- Exercise requirements
Once you have read the data below, please repeat all of it exactly.

- Data segment
====

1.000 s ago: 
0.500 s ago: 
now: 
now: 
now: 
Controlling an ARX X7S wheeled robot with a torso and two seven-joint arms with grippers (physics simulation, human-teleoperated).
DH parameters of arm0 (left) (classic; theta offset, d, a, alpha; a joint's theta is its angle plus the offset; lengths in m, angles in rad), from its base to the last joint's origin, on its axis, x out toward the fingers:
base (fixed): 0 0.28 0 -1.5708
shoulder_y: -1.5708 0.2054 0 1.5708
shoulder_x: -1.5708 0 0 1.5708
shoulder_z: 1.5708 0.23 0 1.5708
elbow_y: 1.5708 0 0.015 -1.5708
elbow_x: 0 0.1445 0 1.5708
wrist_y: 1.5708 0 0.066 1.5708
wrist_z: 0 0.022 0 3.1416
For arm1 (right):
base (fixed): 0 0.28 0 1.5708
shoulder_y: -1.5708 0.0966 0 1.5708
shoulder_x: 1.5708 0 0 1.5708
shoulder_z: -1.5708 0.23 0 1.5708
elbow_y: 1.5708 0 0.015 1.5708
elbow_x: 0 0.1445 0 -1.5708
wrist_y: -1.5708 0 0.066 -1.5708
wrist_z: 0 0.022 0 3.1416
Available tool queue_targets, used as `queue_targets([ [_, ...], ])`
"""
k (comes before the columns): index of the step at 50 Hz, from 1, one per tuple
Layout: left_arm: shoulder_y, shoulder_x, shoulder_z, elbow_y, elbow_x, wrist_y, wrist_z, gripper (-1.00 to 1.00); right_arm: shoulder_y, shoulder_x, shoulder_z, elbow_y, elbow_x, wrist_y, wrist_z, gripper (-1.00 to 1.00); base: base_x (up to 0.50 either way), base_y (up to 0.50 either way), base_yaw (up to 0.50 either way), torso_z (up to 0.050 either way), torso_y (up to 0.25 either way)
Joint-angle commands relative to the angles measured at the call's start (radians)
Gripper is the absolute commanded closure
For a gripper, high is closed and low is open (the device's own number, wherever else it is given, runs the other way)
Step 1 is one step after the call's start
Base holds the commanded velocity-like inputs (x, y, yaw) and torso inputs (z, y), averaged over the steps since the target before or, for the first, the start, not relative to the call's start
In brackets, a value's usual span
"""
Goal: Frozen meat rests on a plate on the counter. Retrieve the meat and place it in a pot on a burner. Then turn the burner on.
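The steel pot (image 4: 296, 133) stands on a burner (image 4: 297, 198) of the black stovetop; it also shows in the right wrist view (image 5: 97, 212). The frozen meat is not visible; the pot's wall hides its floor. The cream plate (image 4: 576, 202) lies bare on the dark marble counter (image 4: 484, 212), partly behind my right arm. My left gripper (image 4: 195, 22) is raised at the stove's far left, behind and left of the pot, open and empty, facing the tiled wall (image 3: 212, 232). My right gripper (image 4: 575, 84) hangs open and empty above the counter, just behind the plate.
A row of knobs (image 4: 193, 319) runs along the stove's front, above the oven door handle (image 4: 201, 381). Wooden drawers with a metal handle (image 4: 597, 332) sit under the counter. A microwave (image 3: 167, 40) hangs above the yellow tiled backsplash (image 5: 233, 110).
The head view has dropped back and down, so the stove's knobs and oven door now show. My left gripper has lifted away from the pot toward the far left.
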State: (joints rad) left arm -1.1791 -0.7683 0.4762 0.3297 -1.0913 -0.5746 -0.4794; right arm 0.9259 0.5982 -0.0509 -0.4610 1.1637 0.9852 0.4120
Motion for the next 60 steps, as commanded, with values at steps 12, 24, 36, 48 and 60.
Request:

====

- Output for this task
1.000 s ago: 
0.500 s ago: 
now: 
now: 
now: 
Controlling an ARX X7S wheeled robot with a torso and two seven-joint arms with grippers (physics simulation, human-teleoperated).
DH parameters of arm0 (left) (classic; theta offset, d, a, alpha; a joint's theta is its angle plus the offset; lengths in m, angles in rad), from its base to the last joint's origin, on its axis, x out toward the fingers:
base (fixed): 0 0.28 0 -1.5708
shoulder_y: -1.5708 0.2054 0 1.5708
shoulder_x: -1.5708 0 0 1.5708
shoulder_z: 1.5708 0.23 0 1.5708
elbow_y: 1.5708 0 0.015 -1.5708
elbow_x: 0 0.1445 0 1.5708
wrist_y: 1.5708 0 0.066 1.5708
wrist_z: 0 0.022 0 3.1416
For arm1 (right):
base (fixed): 0 0.28 0 1.5708
shoulder_y: -1.5708 0.0966 0 1.5708
shoulder_x: 1.5708 0 0 1.5708
shoulder_z: -1.5708 0.23 0 1.5708
elbow_y: 1.5708 0 0.015 1.5708
elbow_x: 0 0.1445 0 -1.5708
wrist_y: -1.5708 0 0.066 -1.5708
wrist_z: 0 0.022 0 3.1416
Available tool queue_targets, used as `queue_targets([ [_, ...], ])`
"""
k (comes before the columns): index of the step at 50 Hz, from 1, one per tuple
Layout: left_arm: shoulder_y, shoulder_x, shoulder_z, elbow_y, elbow_x, wrist_y, wrist_z, gripper (-1.00 to 1.00); right_arm: shoulder_y, shoulder_x, shoulder_z, elbow_y, elbow_x, wrist_y, wrist_z, gripper (-1.00 to 1.00); base: base_x (up to 0.50 either way), base_y (up to 0.50 either way), base_yaw (up to 0.50 either way), torso_z (up to 0.050 either way), torso_y (up to 0.25 either way)
Joint-angle commands relative to the angles measured at the call's start (radians)
Gripper is the absolute commanded closure
For a gripper, high is closed and low is open (the device's own number, wherever else it is given, runs the other way)
Step 1 is one step after the call's start
Base holds the commanded velocity-like inputs (x, y, yaw) and torso inputs (z, y), averaged over the steps since the target before or, for the first, the start, not relative to the call's start
In brackets, a value's usual span
"""
Goal: Frozen meat rests on a plate on the counter. Retrieve the meat and place it in a pot on a burner. Then turn the burner on.
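The steel pot (image 4: 296, 133) stands on a burner (image 4: 297, 198) of the black stovetop; it also shows in the right wrist view (image 5: 97, 212). The frozen meat is not visible; the pot's wall hides its floor. The cream plate (image 4: 576, 202) lies bare on the dark marble counter (image 4: 484, 212), partly behind my right arm. My left gripper (image 4: 195, 22) is raised at the stove's far left, behind and left of the pot, open and empty, facing the tiled wall (image 3: 212, 232). My right gripper (image 4: 575, 84) hangs open and empty above the counter, just behind the plate.
A row of knobs (image 4: 193, 319) runs along the stove's front, above the oven door handle (image 4: 201, 381). Wooden drawers with a metal handle (image 4: 597, 332) sit under the counter. A microwave (image 3: 167, 40) hangs above the yellow tiled backsplash (image 5: 233, 110).
The head view has dropped back and down, so the stove's knobs and oven door now show. My left gripper has lifted away from the pot toward the far left.
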State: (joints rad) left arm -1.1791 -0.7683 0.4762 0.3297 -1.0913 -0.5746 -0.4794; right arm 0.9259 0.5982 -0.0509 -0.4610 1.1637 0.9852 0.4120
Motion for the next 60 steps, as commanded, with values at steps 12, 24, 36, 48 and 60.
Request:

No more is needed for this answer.